Second, that while such slum adaptation is natural, and requires little capital, in the long run it demoralizes both the economy and the society. The theory of Urban Renewal is that if the initial energy and capital are found for efficient assimilation of large numbers, the economy will get a boost, and the society will become healthier.

The Federal Housing Act of 1954 gave this proposition a new twist. The government an- nounced, in effect, that if the forces opposed to slums got the upper hand, they could work largely with Federal funds.

The plan is simple, but not easy. First, the opponents of slums must formulate an alternative to slum life: a long range plan for balancing commerce, industry and residence, creating adequate schools, parks, playgrounds, streets, parking space, and civic centers, and putting the community on a sound financial footing.

Outlaw Slums

This done, they must, in effect, make low grade housing illegal, by writing a housing code, with inspection and powers of enforcement.
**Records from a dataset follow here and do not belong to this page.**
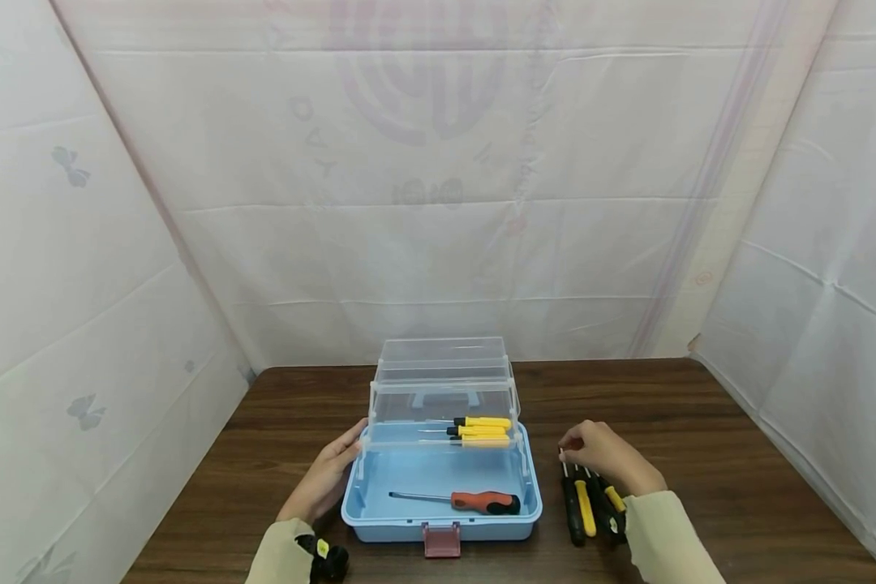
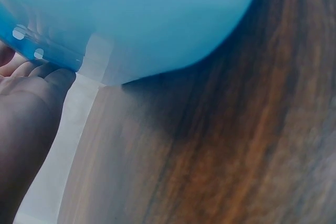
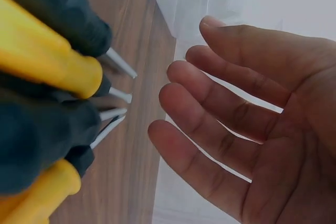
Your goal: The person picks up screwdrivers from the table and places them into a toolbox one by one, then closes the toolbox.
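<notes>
loose screwdrivers [image 1: 590, 504] lie on the tabletop [image 1: 701, 422] just under the right hand [image 1: 604, 456], shafts pointing away; its fingers relaxed, holding nothing; left hand [image 1: 328, 478] rests flat against the toolbox [image 1: 438, 519].

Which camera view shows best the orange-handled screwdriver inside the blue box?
The head view: the orange-handled screwdriver lies whole on the floor of the blue toolbox. The left wrist view shows only the box's outer wall; the right wrist view shows other screwdrivers.

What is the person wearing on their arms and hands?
Both arms have long, pale cream sleeves that end at the wrists. The left hand and right hand are bare, with no gloves or rings showing. A small black gadget with a yellow mark sits at the left wrist. The fingers have short, plain nails.
</notes>
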`<state>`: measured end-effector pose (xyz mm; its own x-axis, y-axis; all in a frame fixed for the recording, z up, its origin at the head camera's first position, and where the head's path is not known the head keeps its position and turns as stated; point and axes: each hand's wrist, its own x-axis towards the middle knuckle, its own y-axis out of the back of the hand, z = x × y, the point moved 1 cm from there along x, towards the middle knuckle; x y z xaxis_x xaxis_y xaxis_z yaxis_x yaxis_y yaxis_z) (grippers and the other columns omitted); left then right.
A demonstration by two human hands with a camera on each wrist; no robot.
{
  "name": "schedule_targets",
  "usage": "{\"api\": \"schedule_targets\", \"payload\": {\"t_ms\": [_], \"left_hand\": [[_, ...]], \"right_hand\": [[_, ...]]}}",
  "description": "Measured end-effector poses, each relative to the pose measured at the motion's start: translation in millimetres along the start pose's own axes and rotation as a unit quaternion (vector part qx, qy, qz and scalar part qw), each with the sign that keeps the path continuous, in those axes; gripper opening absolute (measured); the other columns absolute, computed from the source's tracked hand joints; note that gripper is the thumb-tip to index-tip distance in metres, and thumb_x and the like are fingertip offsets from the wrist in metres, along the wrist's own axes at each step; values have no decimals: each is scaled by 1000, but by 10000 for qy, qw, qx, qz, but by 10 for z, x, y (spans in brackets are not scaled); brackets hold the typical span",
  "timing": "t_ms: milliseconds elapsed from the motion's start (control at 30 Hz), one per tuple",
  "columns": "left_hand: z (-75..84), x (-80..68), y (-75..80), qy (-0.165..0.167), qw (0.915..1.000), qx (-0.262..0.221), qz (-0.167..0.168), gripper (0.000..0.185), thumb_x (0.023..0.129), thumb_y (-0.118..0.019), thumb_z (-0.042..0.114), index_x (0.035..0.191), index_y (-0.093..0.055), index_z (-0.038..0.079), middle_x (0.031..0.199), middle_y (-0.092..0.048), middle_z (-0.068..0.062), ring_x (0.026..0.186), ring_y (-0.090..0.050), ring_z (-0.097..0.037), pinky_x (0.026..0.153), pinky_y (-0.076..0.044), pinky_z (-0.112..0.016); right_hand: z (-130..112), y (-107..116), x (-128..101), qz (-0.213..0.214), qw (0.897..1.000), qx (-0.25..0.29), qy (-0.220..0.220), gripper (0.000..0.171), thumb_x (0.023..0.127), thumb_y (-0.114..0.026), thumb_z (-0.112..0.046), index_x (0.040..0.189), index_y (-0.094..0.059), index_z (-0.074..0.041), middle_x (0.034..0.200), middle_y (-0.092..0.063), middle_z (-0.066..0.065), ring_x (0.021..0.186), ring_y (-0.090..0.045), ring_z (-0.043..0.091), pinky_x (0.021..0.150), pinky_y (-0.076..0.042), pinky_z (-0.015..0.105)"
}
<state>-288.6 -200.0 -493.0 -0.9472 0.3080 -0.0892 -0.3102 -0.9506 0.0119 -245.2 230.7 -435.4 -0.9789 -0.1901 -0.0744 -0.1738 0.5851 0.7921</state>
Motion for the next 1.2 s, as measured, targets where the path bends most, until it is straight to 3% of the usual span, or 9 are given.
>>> {"api": "schedule_targets", "payload": {"t_ms": [500, 800, 1033, 1200], "left_hand": [[-4, 5, 4, -19, 10000, 37, 11, 58, 103, -42, 28, 153, -21, 8, 161, -14, -17, 147, -13, -37, 116, -17, -57], [0, -6, -2, -27, 10000, 69, -8, 60, 102, -43, 31, 153, -21, 7, 161, -13, -18, 147, -12, -39, 115, -17, -57], [5, -5, -1, -34, 10000, 56, -21, 59, 103, -43, 29, 153, -21, 7, 161, -13, -18, 147, -12, -39, 115, -16, -57], [3, -9, 2, -29, 10000, 89, -5, 60, 102, -43, 30, 153, -21, 7, 161, -14, -18, 147, -12, -39, 116, -16, -57]], "right_hand": [[256, 63, -181, -81, 9994, 81, -314, 28, 84, -71, -10, 106, -67, 7, 91, -68, 8, 81, -63, 18, 69, -55, 37], [420, 67, -273, -127, 9985, 116, -516, 23, 83, -69, -5, 104, -68, 5, 91, -68, 7, 82, -63, 19, 70, -55, 38], [483, 71, -317, -324, 9939, 313, -1003, 27, 84, -68, -6, 108, -66, 5, 92, -67, 8, 82, -65, 21, 58, -57, 36], [501, 65, -352, -423, 9922, 366, -1114, 27, 83, -70, -7, 107, -66, 5, 92, -67, 8, 82, -65, 21, 59, -57, 37]]}}
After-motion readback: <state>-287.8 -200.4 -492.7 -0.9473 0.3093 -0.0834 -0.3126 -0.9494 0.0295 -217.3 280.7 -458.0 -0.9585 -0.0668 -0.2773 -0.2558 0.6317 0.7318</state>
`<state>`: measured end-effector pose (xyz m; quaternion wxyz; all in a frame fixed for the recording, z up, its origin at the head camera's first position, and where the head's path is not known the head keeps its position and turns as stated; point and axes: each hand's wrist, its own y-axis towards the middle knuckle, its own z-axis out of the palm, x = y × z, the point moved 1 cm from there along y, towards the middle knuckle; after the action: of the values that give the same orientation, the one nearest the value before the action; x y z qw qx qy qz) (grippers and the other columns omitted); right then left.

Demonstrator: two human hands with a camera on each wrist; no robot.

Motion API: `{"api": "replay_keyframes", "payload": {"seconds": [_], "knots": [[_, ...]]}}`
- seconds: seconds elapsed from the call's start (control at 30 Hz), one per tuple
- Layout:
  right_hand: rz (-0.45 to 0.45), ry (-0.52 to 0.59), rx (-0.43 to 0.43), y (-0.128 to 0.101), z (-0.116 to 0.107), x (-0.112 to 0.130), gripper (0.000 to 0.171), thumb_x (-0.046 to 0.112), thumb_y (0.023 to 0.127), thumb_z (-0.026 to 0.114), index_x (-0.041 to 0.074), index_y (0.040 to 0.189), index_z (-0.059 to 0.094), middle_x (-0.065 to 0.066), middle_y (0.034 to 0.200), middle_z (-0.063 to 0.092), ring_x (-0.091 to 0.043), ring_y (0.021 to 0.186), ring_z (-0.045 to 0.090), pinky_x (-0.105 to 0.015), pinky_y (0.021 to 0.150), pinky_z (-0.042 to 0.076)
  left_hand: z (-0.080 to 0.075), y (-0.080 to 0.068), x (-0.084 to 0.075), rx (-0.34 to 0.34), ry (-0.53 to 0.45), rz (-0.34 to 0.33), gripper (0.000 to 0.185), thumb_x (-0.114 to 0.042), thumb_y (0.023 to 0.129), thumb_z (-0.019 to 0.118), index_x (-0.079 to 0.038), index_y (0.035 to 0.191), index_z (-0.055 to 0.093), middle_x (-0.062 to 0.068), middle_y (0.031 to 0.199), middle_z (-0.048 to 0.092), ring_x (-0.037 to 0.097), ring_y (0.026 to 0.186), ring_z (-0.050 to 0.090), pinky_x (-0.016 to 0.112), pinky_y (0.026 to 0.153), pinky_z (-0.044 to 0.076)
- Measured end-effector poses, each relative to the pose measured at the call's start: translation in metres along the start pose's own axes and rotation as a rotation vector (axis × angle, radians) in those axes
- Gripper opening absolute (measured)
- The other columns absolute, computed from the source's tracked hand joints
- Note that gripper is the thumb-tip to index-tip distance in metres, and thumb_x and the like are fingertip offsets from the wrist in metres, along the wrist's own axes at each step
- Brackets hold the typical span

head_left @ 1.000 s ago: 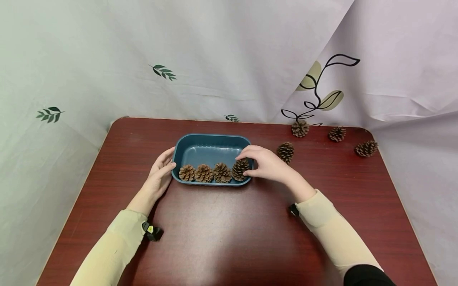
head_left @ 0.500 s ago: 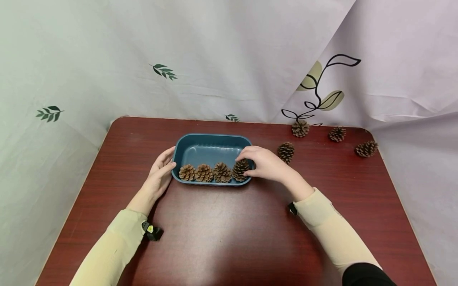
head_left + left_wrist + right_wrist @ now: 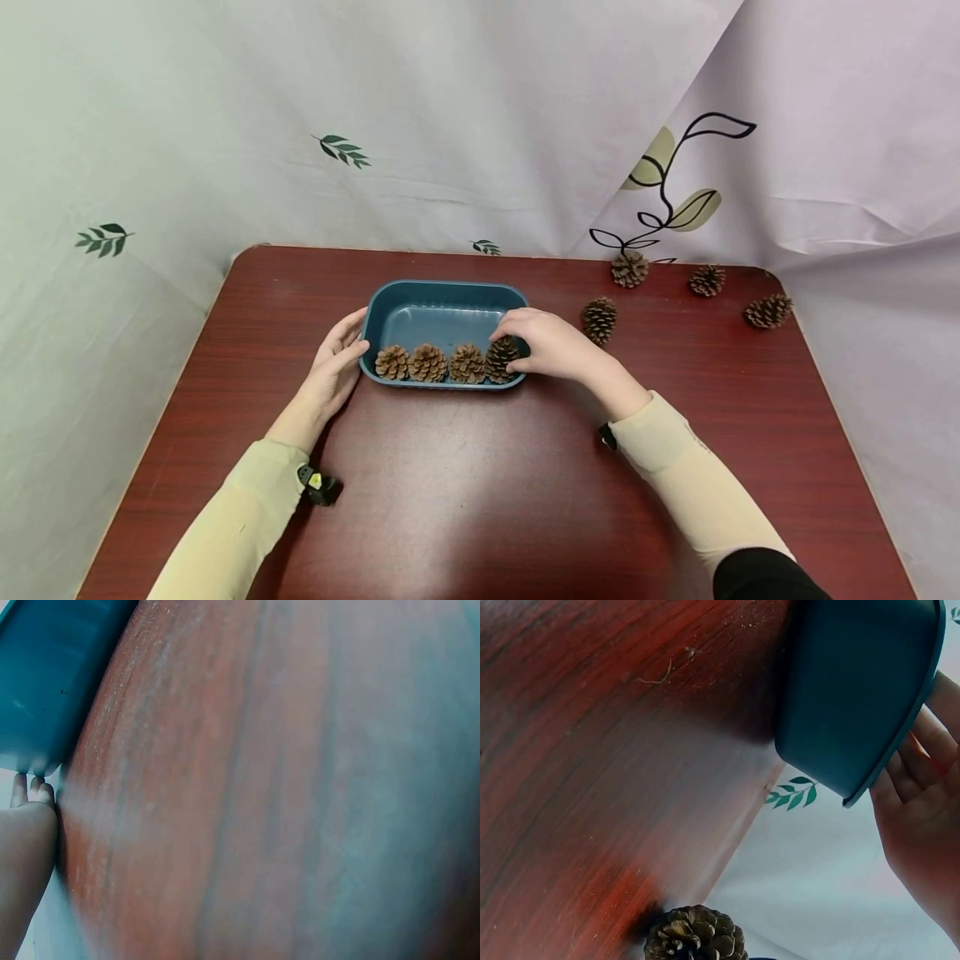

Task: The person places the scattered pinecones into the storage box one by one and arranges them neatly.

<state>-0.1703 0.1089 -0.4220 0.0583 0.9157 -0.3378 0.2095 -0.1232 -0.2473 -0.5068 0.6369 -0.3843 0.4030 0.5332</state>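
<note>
A blue rectangular plastic box (image 3: pixel 444 287) stands on the table, with several pine cones (image 3: pixel 427 363) in a row along its near wall. My left hand (image 3: pixel 333 367) holds the box's left end, thumb at the rim and fingers along the outside. In the left wrist view, fingertips (image 3: pixel 37 780) touch the box wall. Reaching over the right end, my right hand (image 3: pixel 551 343) pinches the rightmost pine cone (image 3: pixel 500 360) between thumb and fingers. The right wrist view shows this hand (image 3: pixel 922 802) at the rim, the held pine cone hidden behind the wall.
Right of the box lies one pine cone (image 3: pixel 599 321). Farther off, near the table's back right edge, are a second pine cone (image 3: pixel 629 270), a small one (image 3: pixel 707 281) and another at the corner (image 3: pixel 768 312). A white printed curtain (image 3: pixel 480 125) hangs behind the table (image 3: pixel 420 500).
My right hand has shifted slightly left with the pine cone it pinches, closer to the neighbouring cone in the row. The left hand and the box have stayed put.
</note>
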Motion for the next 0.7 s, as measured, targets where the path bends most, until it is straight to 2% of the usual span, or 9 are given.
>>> {"api": "replay_keyframes", "payload": {"seconds": [0.7], "knots": [[-0.021, -0.022, -0.025, -0.0049, 0.0023, 0.0042, 0.041, 0.024, 0.091, 0.086, 0.008, 0.127, 0.075, -0.008, 0.128, 0.073, -0.028, 0.129, 0.065, -0.046, 0.114, 0.050, -0.0002, 0.0002, 0.0001, -0.006, 0.009, -0.005, 0.050, 0.004, 0.108, 0.048, -0.018, 0.153, 0.048, -0.010, 0.143, 0.060, 0.007, 0.130, 0.056, 0.021, 0.102, 0.049]]}}
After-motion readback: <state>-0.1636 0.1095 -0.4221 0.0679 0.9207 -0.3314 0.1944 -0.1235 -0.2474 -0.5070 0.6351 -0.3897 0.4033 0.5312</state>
Finally, when these steps have been taken, they must implement their overall plan for the city. Where the plan calls for new land uses, they must buy up the land, clear it, and resell. Where the plan calls for spot clearance for municipal proects, they must clear and build. Where the plan calls for housing, and owners cannot bring existing slums up to standard, the land is condemned, cleared, and resold to real estate interests or used for public housing.